- Source data -
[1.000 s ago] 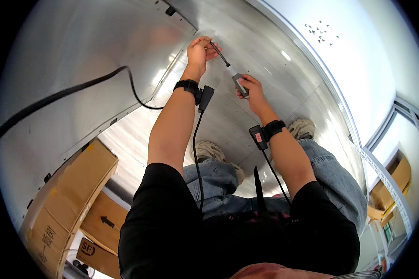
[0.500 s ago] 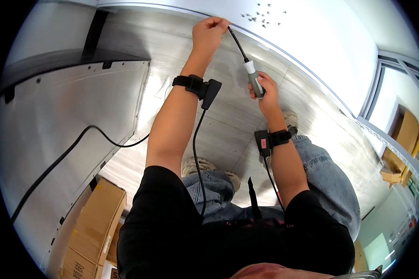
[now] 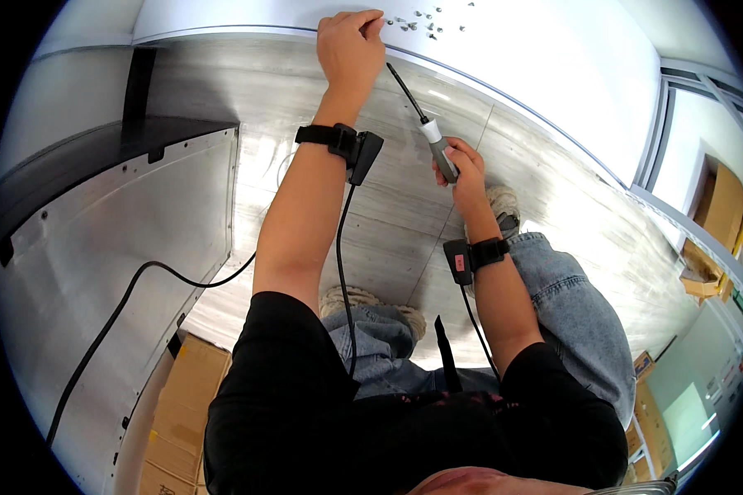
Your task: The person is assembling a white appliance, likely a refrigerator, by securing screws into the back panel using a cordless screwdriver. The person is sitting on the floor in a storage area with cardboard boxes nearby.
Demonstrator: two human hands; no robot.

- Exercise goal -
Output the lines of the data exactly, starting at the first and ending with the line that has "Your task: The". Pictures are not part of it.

- Exercise solution -
[1.000 s ago] 
[0.500 s ago] 
[now] 
Your task: The person is assembling a white appliance, likely a refrigerator, by securing screws into the back panel using a cordless screwdriver. The person is sitting on the floor in a storage area with cardboard boxes nearby.

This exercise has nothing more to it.